REQUIRED WORK:
The required output is the exact run of lines below that opens at the line with "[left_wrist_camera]" and closes at the line with "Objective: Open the".

------------------------------------

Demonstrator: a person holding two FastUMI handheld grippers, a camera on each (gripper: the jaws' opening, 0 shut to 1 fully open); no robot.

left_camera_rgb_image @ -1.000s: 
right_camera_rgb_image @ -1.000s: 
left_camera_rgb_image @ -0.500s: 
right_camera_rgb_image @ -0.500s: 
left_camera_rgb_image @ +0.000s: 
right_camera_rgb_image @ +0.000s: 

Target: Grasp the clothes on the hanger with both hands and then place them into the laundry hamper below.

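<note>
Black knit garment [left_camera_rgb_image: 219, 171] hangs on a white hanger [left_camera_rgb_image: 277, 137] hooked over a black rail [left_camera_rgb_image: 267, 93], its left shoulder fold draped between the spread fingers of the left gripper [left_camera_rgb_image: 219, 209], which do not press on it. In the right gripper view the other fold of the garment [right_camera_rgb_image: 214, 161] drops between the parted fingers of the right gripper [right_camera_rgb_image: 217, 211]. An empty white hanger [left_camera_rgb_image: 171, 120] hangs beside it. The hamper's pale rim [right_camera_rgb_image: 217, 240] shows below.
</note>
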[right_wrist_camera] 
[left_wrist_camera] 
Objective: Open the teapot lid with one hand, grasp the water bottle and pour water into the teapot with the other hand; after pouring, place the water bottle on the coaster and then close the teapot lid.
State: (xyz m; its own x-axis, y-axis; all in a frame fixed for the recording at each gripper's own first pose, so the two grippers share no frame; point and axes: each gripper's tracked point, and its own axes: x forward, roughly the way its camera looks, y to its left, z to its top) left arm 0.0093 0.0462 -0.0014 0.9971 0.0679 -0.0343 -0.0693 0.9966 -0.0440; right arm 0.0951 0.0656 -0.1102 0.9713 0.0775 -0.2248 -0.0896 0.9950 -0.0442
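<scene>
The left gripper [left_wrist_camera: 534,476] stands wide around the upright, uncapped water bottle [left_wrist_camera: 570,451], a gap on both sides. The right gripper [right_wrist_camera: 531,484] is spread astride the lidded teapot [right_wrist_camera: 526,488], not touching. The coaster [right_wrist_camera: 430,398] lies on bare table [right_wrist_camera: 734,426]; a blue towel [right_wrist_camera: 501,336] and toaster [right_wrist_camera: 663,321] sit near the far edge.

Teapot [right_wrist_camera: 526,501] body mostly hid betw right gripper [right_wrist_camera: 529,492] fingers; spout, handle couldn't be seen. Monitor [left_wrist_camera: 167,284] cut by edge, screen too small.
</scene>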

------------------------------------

TASK RESULT:
[left_wrist_camera] 
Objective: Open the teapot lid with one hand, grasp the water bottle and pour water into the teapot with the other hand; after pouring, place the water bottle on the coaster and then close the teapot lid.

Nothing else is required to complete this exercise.